PS. Não pretendo pronunciar-me sobre o seu trabalho. Imagino que todo tipo de elogio
vazio e supérfluo lhe deixa bem indiferente. As três regras de ouro do artista (em sentido
amplo), bem como os segredos abertos de toda verdadeira grandeza lhe são de certo
visivelmente conhecidos, a saber: 1) ter gênio – sem dúvida, pois do contrario não seria
um artista; 2) seguir pura e unicamente o seu próprio daimon e como de dentro ele o
impele para uma ação cegamente visionária; 3) ele sabe melhor do que todos os outros,
pois observa a todos de maneira meramente estética ou fenomenológica.

Com minhas melhores saudações,

Seu devotado

E. Husserl

* Marcia Cavalcante Schuback é professora da Södertörns University College/Suécia.

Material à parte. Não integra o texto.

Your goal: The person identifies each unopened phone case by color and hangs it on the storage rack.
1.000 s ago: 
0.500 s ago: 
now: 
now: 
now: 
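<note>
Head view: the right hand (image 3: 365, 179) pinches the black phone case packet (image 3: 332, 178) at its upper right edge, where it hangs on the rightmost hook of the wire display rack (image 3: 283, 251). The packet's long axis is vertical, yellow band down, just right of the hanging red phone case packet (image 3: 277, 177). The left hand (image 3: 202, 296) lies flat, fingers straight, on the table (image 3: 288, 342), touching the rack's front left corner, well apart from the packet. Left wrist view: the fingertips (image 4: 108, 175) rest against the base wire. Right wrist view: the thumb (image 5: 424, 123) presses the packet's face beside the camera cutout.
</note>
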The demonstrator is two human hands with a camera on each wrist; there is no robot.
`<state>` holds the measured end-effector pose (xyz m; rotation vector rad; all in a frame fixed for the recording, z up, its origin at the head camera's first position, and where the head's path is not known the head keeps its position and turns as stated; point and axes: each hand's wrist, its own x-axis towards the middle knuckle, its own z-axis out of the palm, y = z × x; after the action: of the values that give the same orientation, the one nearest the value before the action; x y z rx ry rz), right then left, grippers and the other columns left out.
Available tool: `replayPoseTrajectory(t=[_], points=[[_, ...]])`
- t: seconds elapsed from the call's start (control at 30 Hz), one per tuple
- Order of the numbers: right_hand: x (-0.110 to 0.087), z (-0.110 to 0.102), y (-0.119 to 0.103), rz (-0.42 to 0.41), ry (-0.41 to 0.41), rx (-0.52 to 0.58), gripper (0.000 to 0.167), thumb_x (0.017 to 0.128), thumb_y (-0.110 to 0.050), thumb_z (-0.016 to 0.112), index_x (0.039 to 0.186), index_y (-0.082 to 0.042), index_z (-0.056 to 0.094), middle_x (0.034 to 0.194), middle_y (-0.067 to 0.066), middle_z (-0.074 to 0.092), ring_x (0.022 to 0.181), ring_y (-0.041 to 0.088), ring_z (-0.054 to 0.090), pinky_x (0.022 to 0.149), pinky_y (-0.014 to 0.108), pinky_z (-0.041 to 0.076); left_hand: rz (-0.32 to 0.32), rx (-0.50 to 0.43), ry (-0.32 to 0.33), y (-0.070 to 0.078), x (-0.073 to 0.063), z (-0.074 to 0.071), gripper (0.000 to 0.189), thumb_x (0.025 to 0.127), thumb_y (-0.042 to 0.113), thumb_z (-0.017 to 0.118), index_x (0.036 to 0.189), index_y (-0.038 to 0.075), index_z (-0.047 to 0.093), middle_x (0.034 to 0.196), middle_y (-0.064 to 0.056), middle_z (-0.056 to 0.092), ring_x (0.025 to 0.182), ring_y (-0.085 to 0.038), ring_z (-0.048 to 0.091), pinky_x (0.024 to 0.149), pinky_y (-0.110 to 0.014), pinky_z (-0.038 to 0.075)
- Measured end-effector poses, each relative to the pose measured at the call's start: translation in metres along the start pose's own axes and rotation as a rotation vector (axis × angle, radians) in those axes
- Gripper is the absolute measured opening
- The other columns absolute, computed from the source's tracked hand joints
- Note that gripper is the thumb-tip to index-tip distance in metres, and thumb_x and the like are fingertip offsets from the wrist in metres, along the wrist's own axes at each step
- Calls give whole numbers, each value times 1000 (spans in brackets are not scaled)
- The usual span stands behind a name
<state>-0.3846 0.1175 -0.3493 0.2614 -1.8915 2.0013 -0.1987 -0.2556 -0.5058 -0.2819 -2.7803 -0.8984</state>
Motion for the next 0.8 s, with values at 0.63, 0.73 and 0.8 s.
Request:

** O original dessa carta encontra-se em HUSSERL, E. Briefwechsel. Wissenschaftliche


Korrespondenz,vol.VII. Dordrecht: Kluwer Academic Publishers, 1994, pp. 133-136.

1
Hofmannsthal visitou Husserl no dia 6 de dezembro de 1906 quando esteve em Göttingen para
proferir uma palestra a convite de Theodor Lessing.
2
Provavelmente o volume de Hofmannsthal Kleine Dramen (1906), embora este não tenha sido
encontrado na biblioteca de Husserl.
3
A expressão usada por Husserl nessa carta é existentialle Stellungnahme. O sentido literal é
tomada de posição existencial. Husserl entende aqui uma posição que assume como dado e
inquestionado o sentido de existência como algo simplesmente dado. Essa expressão não possui
nenhuma conotação existencialista. Em questão está o sentido em que se usa, comum e
habitualmente, a palavra “existência” e os pressupostos ontológicos implicados nesse uso. O termo
técnico de Husserl em seus escritos filosóficos é “atitude”, Einstellung, palavra que não ocorre na
carta a Hofmansthal.
4
Deixo aqui de lado os âmbitos paralelos do “prático” e do “estético” na razão crítica e suas
avaliações gerais (nota marginal de Husserl).